The reporters, including one Australian national, are accused of “harming national security” through links to the recently banned Muslim Brotherhood ( MB) organization, the Interior Ministry said in a statement.
The arrests are the latest development in a rapidly escalating crackdown against the Brotherhood, an Islamist group that the government last week declared a “terrorist organization.”
Egyptian police said the Al Jazeera English bureau — which had been broadcasting from a suite at the Marriott hotel following the closure of its Arabic-language sister channel during a military coup in July — was being used as a meeting point and press center for members of the Muslim Brotherhood.
Egypt’s military-backed government has long accused Al Jazeera, whose Qatari patrons are allies of the Brotherhood, of being a mouthpiece for the organization.
The hotel occupants were “broadcasting news that threatens internal security and spreading false news,” the Interior Ministry said. Police said they also found literature that implicates the journalists for helping to organize recent protests that were illegal under a new law that sharply restricts public demonstrations.
Al Jazeera English identified the reporters who were detained as correspondent Peter Greste, an Australian national; producers Mohamed Fadel Fahmy and Baher Mohamed, and cameraman Mohamed Fawzy.
Greste is an award-winning journalist who previously worked for Reuters, CNN and the BBC, Al Jazeera said. Mohamed and Fawzy are Egyptians. Fahmy holds both Canadian and Egyptian citizenship, according to biographical information in a book he wrote in English, titled “Baghdad Bound: An Interpreter’s Chronicle of the Iraq War.”
In a statement posted to its Web site, Al Jazeera demanded the immediate release of the journalists.
Security forces have arrested hundreds of Muslim Brotherhood supporters in recent weeks as fresh demonstrations and an uptick in militant attacks have again reignited the battle between the Islamist movement and the state.
The interim cabinet declared the group a terrorist organization last week following a deadly car bomb attack on a security building north of Cairo, for which the Sinai-based jihadist group Ansar Bayt al-Maqdis claimed responsibility.
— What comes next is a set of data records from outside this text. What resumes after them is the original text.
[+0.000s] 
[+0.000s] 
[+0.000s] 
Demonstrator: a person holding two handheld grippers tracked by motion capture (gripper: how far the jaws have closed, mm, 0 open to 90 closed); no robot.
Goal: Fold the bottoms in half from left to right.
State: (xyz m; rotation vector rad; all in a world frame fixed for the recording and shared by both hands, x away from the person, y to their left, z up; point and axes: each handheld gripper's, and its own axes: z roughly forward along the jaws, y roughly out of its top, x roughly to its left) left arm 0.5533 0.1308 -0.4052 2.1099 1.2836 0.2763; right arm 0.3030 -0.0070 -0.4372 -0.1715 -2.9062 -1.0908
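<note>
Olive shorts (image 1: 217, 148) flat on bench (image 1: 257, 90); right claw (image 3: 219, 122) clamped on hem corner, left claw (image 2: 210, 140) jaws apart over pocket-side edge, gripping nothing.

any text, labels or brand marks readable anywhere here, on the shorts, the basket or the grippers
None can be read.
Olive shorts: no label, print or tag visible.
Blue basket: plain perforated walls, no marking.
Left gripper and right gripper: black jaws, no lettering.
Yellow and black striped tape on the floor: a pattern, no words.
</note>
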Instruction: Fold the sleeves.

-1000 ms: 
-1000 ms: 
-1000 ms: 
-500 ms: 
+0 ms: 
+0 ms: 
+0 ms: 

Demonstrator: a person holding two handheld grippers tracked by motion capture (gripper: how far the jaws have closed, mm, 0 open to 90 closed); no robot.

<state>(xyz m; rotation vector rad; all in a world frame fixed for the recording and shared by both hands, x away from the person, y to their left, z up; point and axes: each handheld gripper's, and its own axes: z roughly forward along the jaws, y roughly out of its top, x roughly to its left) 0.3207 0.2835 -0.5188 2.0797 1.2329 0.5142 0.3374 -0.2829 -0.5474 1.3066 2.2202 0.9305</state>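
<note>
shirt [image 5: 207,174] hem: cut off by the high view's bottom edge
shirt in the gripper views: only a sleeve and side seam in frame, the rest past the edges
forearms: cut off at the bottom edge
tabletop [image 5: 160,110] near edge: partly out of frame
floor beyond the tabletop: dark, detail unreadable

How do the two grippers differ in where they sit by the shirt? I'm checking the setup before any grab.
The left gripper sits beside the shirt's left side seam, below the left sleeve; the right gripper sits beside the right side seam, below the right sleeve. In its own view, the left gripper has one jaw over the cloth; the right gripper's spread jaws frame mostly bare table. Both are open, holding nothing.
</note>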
Government officials have since admitted they do not have direct evidence linking the Brotherhood, whose leaders are in jail, to the bombing.
The terrorist designation has given rise to tensions ahead of a referendum on Egypt’s new constitution, planned for next month. Authorities had hoped the vote would advance the country’s transition to a new government and usher in a period of stability.
In a report released Monday, the New York-based Committee to Protect Journalists, a press advocacy group, named Egypt one of the most dangerous places to work as a journalist in 2013.